* **YOUR OBJECTIVE**
Starting at the top of the listing below, copy each line exactly, stopping after the line that contains "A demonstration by".

* **DATASET EXCERPT**
-- Opening Marker --
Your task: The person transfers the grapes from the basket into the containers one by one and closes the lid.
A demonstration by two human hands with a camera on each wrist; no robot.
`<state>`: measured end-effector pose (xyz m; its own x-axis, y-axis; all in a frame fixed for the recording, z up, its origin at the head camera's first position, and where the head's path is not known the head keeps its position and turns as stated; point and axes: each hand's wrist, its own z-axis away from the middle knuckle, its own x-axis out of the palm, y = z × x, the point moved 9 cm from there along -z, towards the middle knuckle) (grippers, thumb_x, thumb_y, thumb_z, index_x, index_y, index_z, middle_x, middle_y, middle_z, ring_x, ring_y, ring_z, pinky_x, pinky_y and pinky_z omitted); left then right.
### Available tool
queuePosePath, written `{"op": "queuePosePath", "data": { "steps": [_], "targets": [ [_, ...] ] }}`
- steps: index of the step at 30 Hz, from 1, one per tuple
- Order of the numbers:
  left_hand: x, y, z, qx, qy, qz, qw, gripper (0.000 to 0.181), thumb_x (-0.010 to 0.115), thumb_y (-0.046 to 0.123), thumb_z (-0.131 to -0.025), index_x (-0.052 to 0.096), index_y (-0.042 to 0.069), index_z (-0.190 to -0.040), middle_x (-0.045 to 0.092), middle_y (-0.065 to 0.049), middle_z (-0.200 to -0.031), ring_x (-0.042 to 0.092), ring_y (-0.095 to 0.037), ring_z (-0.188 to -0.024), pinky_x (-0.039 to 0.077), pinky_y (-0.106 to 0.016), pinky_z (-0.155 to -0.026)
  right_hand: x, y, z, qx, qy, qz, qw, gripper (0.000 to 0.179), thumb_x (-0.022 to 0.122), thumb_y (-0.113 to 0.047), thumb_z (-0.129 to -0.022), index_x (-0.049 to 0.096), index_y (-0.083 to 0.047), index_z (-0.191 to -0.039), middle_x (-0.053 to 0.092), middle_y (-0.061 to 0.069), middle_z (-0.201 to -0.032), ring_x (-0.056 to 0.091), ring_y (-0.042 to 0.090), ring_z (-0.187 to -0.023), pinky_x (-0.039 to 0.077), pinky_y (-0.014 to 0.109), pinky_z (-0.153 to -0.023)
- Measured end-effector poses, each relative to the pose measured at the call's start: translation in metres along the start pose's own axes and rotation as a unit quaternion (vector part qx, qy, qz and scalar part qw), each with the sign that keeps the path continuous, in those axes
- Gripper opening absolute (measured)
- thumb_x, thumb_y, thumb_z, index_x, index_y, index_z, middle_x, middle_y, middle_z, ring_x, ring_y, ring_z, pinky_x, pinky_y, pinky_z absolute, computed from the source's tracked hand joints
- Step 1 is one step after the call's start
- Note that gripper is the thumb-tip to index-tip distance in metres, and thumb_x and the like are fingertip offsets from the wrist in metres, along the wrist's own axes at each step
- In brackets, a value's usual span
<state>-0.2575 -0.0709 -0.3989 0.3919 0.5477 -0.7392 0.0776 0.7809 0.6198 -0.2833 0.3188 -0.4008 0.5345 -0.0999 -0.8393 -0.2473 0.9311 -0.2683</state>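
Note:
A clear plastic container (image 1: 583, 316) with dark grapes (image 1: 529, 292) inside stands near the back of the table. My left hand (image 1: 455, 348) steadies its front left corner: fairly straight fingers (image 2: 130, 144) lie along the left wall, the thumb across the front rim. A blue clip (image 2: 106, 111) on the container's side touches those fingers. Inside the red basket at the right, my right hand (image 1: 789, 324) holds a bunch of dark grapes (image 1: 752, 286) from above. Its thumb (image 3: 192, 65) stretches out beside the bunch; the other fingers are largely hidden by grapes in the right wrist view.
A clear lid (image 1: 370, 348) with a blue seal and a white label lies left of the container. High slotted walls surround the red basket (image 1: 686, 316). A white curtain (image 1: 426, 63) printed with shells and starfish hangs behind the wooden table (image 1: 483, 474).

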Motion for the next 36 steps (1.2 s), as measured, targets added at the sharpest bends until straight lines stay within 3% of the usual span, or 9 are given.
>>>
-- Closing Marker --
* **RESPONSE BELOW**
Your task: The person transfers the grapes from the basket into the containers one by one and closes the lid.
A demonstration by two human hands with a camera on each wrist; no robot.

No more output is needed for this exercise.